**Required action**
Everything from the line with "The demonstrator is" through the final line below should be copied out exactly, and nothing else should appear.

----------

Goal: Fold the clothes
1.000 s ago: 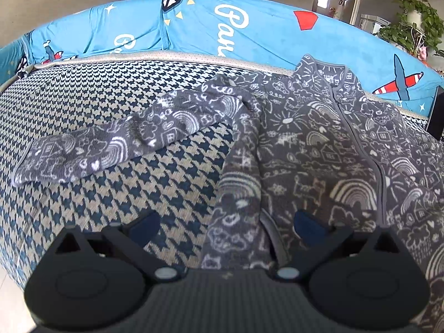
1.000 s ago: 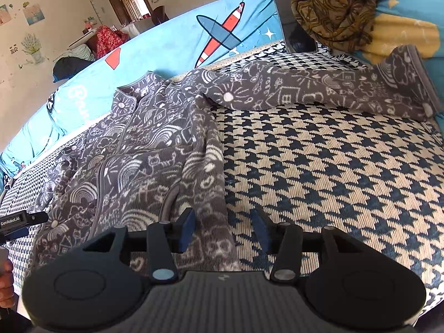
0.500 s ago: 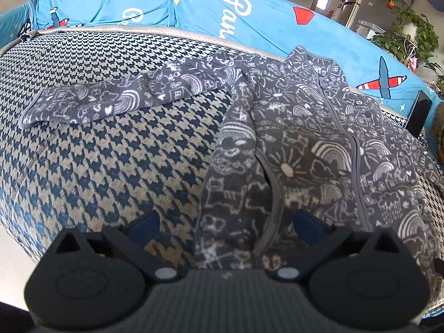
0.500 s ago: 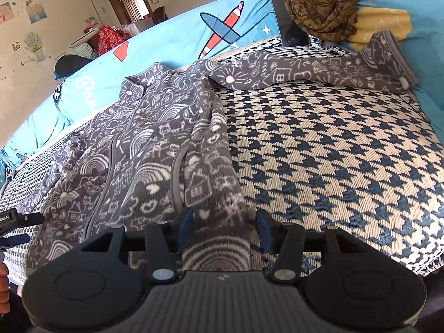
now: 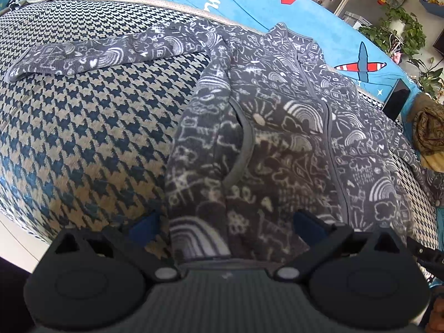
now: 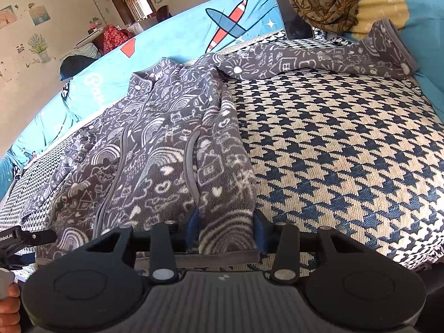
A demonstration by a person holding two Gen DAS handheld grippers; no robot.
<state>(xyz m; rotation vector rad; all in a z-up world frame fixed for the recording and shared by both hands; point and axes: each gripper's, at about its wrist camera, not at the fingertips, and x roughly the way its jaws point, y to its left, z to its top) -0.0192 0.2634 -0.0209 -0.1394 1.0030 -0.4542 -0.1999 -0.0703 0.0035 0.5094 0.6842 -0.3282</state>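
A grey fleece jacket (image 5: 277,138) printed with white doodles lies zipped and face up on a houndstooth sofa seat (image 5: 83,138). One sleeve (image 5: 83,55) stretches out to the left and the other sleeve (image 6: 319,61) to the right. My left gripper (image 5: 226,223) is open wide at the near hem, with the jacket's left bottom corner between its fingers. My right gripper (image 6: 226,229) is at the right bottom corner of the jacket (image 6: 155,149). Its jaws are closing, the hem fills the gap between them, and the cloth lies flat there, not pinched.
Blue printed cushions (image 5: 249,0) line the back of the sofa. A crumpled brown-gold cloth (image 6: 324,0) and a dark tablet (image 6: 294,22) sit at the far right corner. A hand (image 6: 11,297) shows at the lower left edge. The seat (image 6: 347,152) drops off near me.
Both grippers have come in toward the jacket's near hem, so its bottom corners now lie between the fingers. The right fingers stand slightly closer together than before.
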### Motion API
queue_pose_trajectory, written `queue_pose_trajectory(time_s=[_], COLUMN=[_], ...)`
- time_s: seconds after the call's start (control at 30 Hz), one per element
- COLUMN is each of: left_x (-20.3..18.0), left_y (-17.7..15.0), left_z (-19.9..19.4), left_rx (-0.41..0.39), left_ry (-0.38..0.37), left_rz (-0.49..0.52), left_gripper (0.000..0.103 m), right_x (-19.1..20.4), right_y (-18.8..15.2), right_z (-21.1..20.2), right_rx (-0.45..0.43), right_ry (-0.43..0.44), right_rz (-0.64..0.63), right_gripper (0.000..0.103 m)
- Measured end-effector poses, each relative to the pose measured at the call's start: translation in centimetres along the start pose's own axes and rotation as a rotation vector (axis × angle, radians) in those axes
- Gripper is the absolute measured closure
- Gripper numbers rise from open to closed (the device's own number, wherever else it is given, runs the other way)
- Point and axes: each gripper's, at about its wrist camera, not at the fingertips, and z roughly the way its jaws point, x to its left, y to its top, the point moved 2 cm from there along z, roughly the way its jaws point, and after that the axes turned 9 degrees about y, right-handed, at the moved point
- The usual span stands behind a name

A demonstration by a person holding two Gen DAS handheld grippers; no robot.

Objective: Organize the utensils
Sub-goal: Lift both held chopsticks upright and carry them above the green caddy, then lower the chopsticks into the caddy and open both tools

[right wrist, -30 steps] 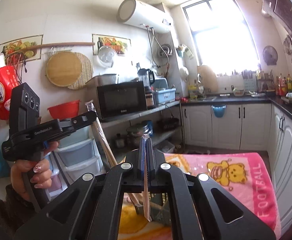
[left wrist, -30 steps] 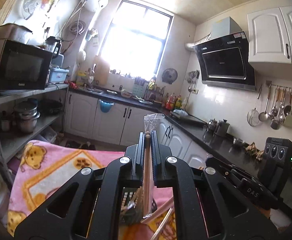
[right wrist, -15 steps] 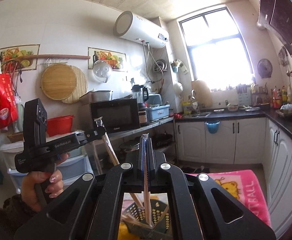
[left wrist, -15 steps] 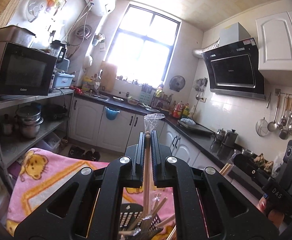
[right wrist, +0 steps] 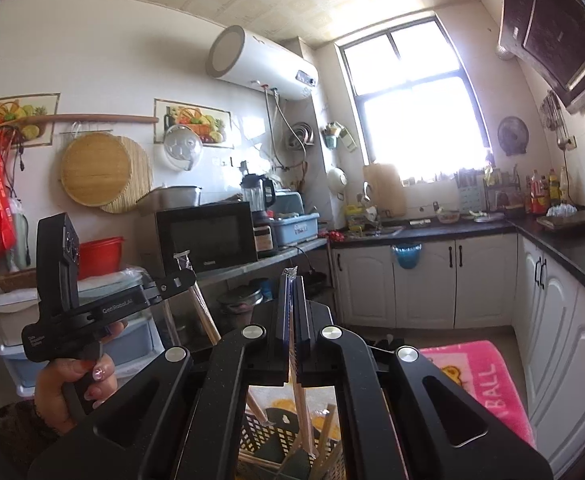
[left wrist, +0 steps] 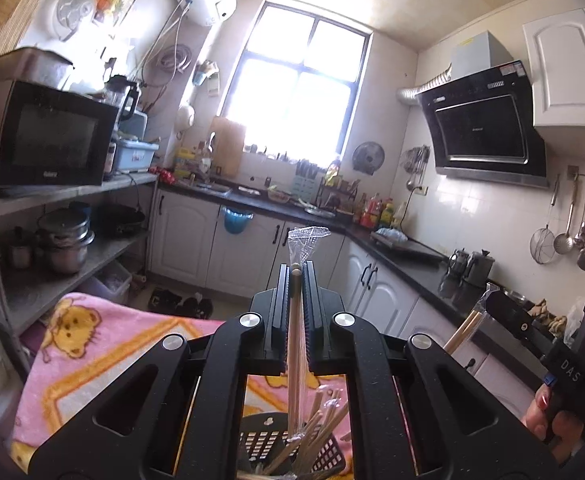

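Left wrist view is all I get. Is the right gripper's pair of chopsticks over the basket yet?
Observer: Yes. The right wrist view shows the right gripper shut on wrapped chopsticks, whose lower end reaches down into the black basket.
Operator: How does my own pair look from outside?
Observer: The left gripper clamps the left chopsticks near their top. They slant down toward the basket, and their lower end is hidden behind the right gripper.

Basket (left wrist: 324, 456) bottom beyond frame edge
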Motion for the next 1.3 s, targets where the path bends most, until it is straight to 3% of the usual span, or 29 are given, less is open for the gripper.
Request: queue_pose_trajectory(time_s=[0.67, 1.13, 1.23, 1.3], left_x=[1.3, 1.1, 1.1, 0.9], left_y=[-6.4, -9.9, -10.2, -10.3], left_z=[5.1, 5.3, 4.8, 4.4], left_rx=[0.127, 0.200, 0.214, 0.222], left_ry=[0.047, 0.048, 0.046, 0.046], left_rz=[-0.003, 0.034, 0.047, 0.056], left_gripper=[0.099, 0.099, 0.097, 0.091], right_x=[-2.6, -3.0, -3.1, -3.3], right_y=[-6.1, -9.8, -10.2, -10.3], right_z=[3.5, 4.4, 4.0, 3.6], right_rx=[0.128, 0.246, 0.255, 0.249], right_ry=[-0.015, -0.038, -0.048, -0.058], right_rz=[0.093, 0.139, 0.152, 0.158], right_gripper=[0.101, 0.100, 0.093, 0.079])
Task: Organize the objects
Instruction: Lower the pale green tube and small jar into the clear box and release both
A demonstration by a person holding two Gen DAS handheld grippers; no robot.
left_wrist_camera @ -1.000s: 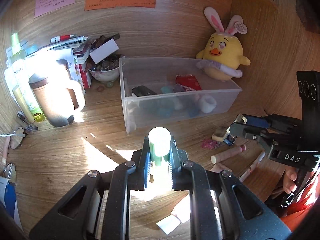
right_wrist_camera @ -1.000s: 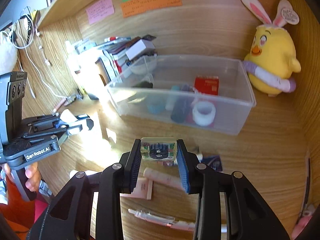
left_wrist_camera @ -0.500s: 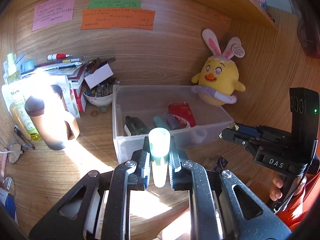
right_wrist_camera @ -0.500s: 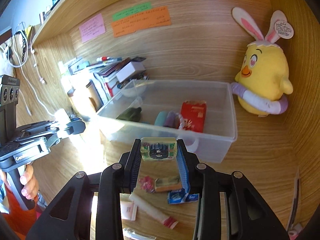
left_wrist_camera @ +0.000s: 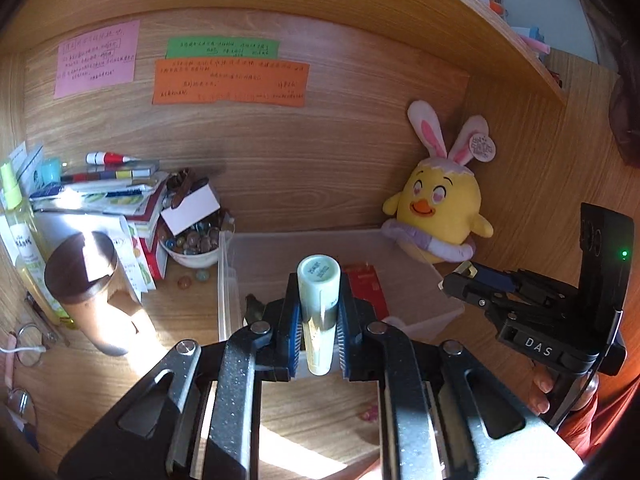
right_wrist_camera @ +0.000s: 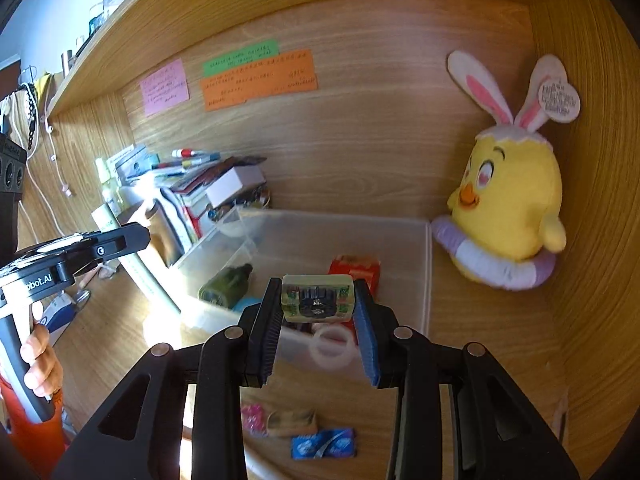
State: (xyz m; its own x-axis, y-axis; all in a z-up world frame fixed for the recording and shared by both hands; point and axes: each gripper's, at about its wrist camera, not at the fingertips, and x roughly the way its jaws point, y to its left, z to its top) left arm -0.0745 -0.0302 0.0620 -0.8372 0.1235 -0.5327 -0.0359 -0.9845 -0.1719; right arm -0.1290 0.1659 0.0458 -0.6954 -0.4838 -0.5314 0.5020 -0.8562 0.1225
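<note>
Loose items, nearest: a pink packet (right_wrist_camera: 253, 419), a tan wrapper (right_wrist_camera: 292, 423) and a blue sachet (right_wrist_camera: 323, 443) lie on the desk (right_wrist_camera: 460, 320) in front of the bin, not yet picked up.
Left gripper (left_wrist_camera: 319, 320): closed on a pale green tube (left_wrist_camera: 318, 312), held upright with its cap at the top; the fingers pinch it about mid-body, near the front left part of the bin.
Right gripper (right_wrist_camera: 318, 308): closed on a small clear block (right_wrist_camera: 318, 298) with a dark round piece inside, gripped by its two short ends, level, over the bin's near wall.
Clear bin (right_wrist_camera: 426, 280): just beyond both grippers; it already holds a dark green bottle (right_wrist_camera: 224, 284) at left, a red box (right_wrist_camera: 354, 270) toward the far middle and a white ring (right_wrist_camera: 332, 346) against the near wall.
Step, as I judge it: carry both items over the rim and let go inside.
Doing it well: clear the near wall fully before lowering; lower each item close to the floor of the bin so it does not bounce out.
Spacing: send the tube to the open floor left of the red box and the block to the right, so the grippers stay apart.
Tube release: tip it flat first, as upright it would likely topple.
Hedge: how much free floor lies behind the block is hidden from both views.
Far: a yellow plush chick (left_wrist_camera: 438, 208) sits just right of the bin; leave it alone.
</note>
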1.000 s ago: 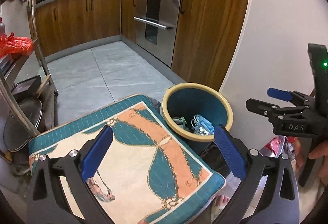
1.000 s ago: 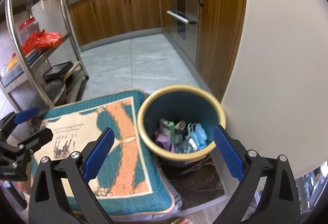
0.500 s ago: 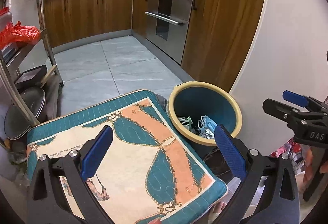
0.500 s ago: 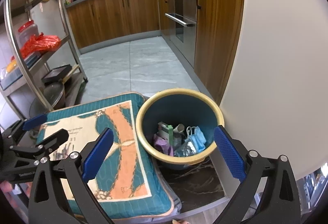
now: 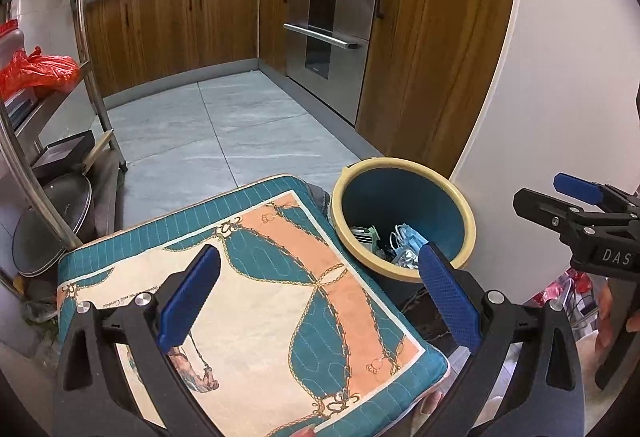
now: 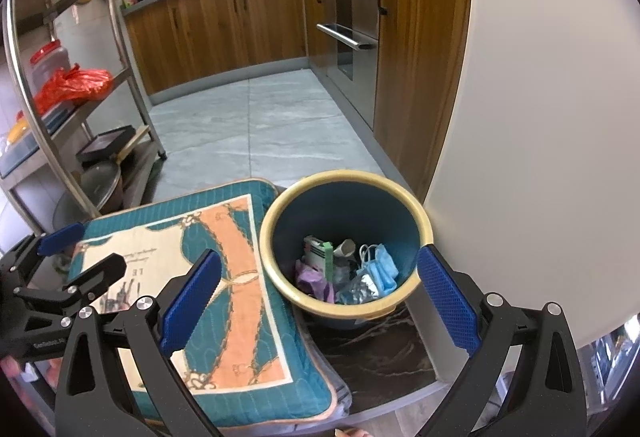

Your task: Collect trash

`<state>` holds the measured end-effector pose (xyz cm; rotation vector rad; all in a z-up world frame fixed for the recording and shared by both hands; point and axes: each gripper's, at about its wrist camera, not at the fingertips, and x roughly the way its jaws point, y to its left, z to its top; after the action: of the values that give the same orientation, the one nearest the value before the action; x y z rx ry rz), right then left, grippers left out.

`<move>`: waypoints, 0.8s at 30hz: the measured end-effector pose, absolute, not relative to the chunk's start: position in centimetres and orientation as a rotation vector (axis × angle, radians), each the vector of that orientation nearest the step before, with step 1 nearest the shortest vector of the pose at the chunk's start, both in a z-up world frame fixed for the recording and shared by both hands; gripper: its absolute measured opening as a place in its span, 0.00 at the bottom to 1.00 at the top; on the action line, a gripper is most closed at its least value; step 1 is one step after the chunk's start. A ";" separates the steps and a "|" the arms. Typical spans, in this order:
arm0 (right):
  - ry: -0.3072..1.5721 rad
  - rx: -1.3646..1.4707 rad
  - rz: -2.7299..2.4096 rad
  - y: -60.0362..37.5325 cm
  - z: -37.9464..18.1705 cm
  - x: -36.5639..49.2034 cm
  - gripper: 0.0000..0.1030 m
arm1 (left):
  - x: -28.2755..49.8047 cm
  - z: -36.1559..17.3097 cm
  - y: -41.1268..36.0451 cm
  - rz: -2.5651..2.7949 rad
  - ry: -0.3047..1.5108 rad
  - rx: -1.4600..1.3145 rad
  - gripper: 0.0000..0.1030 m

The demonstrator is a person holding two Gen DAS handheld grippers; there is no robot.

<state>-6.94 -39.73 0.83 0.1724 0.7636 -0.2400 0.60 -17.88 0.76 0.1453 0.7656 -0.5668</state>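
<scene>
1. The left gripper (image 5: 318, 295) and right gripper (image 6: 318, 297) are hovering with jaws released, grasping nothing.
2. Trash (image 6: 348, 273), seemingly masks and wrappers, is lying inside the bin (image 6: 404, 193) right of the cushion (image 6: 208, 237).

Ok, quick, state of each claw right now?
Left claw: open, holding nothing.
Right claw: open, holding nothing.

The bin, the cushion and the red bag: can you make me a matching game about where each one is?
Things:
1. bin
2. cushion
3. red bag
4. face mask

Places:
A. on the metal shelf
B. inside the bin
C. beside the white wall
D. left of the bin, under the left fingers

Pairs: 1-C, 2-D, 3-A, 4-B
</scene>
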 end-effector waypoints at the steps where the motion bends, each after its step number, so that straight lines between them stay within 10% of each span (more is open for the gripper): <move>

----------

**Written response**
The demonstrator is a person holding two Gen DAS handheld grippers; there is no robot.

<state>-6.94 -39.73 0.83 0.1724 0.7636 -0.2400 0.60 -17.88 0.76 0.1453 0.7656 -0.5668</state>
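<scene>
1. The left gripper (image 5: 318, 295) and right gripper (image 6: 318, 297) are hovering with jaws released, grasping nothing.
2. Trash (image 6: 348, 273), seemingly masks and wrappers, is lying inside the bin (image 6: 404, 193) right of the cushion (image 6: 208, 237).

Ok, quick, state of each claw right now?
Left claw: open, holding nothing.
Right claw: open, holding nothing.

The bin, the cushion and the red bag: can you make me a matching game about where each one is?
Things:
1. bin
2. cushion
3. red bag
4. face mask

Places:
A. on the metal shelf
B. inside the bin
C. beside the white wall
D. left of the bin, under the left fingers

Pairs: 1-C, 2-D, 3-A, 4-B
</scene>
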 end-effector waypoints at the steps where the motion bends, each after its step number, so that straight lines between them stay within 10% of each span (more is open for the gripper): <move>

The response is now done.